A New Conscience and an Ancient Evil eBook

This eBook from the Gutenberg Project consists of approximately 139 pages of information about A New Conscience and an Ancient Evil.

A surprising number of country girls have been either brought to Chicago under false pretences, or have been decoyed into an evil life very soon after their arrival in the city.  Mr. Clifford Roe estimates that more than half of the girls who have been recruited into a disreputable life in Chicago have come from the farms and smaller towns in Illinois and from neighboring states.  This estimate is borne out by the records of Paris and other metropolitan cities in which it is universally estimated that a little less than one-third of the prostitutes found in them, at any given moment, are city born.

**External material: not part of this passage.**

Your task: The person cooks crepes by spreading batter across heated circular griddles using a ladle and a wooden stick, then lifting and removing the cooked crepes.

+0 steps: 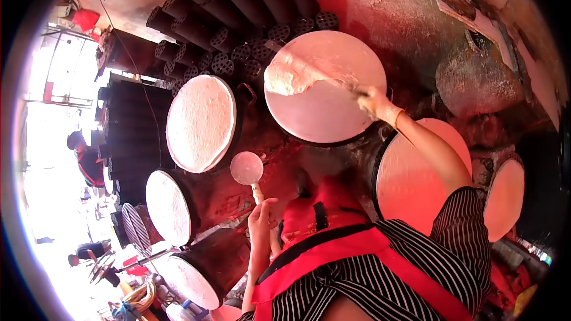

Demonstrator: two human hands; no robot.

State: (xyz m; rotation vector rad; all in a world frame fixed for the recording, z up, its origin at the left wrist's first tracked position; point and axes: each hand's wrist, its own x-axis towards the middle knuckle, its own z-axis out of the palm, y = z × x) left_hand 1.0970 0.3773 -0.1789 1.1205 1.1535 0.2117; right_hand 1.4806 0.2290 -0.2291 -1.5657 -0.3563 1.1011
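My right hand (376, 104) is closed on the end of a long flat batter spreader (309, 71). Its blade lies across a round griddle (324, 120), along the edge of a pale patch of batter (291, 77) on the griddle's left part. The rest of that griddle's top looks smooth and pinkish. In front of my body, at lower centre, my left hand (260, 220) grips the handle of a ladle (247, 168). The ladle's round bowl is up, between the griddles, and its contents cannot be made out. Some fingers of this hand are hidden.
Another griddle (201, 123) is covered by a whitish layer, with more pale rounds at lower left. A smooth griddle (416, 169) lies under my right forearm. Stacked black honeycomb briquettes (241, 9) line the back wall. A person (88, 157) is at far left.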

The experience of a pretty girl who came to the office of the Juvenile Protective Association, a year ago, is fairly typical of the argument many of these country girls offer in their own defense.  This girl had been a hotel chambermaid in an Iowa town where many of the traveling patrons of the hotel had made love to her, one of them occasionally offering her protection if she would leave with him.  At first she indignantly refused, but was at length convinced that the acceptance of such offers must be a very general practice and that, whatever might be the custom in the country, no one in a city made personal inquiries.  She finally consented to accompany a young man to Seattle, both because she wanted to travel and because she was discouraged in her attempts to “be good.”  A few weeks later, when in Chicago, she had left the young man, acting from what she considered a point of honor, as his invitation had been limited to the journey which was now completed.  Feeling too disgraced to go home and under the glamour of the life of idleness she had been leading, she had gone voluntarily into a disreputable house, in which the police had found her and sent her to the Association.  She could not be persuaded to give up her plan, but consented to wait for a few days to “think it over.”  As she was leaving the office in company with a representative of the Association, they met the young man, who had been distractedly searching for her and had just discovered her whereabouts.  She was married the very same day and of course the Association never saw her again.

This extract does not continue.